____ DATA SEGMENT

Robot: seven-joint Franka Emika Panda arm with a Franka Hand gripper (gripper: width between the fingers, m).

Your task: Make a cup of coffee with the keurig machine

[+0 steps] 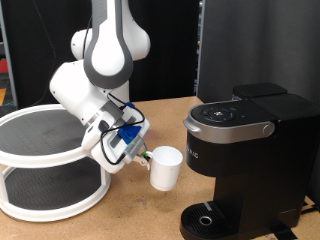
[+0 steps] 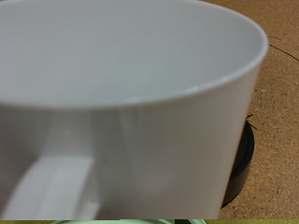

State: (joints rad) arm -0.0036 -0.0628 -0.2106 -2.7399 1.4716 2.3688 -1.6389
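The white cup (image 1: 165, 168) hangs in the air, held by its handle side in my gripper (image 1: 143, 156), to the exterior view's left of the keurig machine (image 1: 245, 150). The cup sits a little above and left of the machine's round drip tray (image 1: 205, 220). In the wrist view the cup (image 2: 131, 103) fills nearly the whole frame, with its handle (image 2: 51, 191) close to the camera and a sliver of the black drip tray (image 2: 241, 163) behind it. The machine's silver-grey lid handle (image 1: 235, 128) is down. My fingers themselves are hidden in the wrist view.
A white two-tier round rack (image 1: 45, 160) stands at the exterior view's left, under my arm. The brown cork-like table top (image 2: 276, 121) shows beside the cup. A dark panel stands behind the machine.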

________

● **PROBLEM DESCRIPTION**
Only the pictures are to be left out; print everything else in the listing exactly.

● **EXPECTED ANSWER**
Robot: seven-joint Franka Emika Panda arm with a Franka Hand gripper (gripper: width between the fingers, m).

Your task: Make a cup of coffee with the keurig machine

[+0 steps] 
[+0 steps] 

State: (joints rad) arm -0.0036 -0.0628 -0.2106 -2.7399 1.4716 2.3688 -1.6389
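The white cup (image 1: 165, 168) hangs in the air, held by its handle side in my gripper (image 1: 143, 156), to the exterior view's left of the keurig machine (image 1: 245, 150). The cup sits a little above and left of the machine's round drip tray (image 1: 205, 220). In the wrist view the cup (image 2: 131, 103) fills nearly the whole frame, with its handle (image 2: 51, 191) close to the camera and a sliver of the black drip tray (image 2: 241, 163) behind it. The machine's silver-grey lid handle (image 1: 235, 128) is down. My fingers themselves are hidden in the wrist view.
A white two-tier round rack (image 1: 45, 160) stands at the exterior view's left, under my arm. The brown cork-like table top (image 2: 276, 121) shows beside the cup. A dark panel stands behind the machine.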

The answer to this exercise is complete.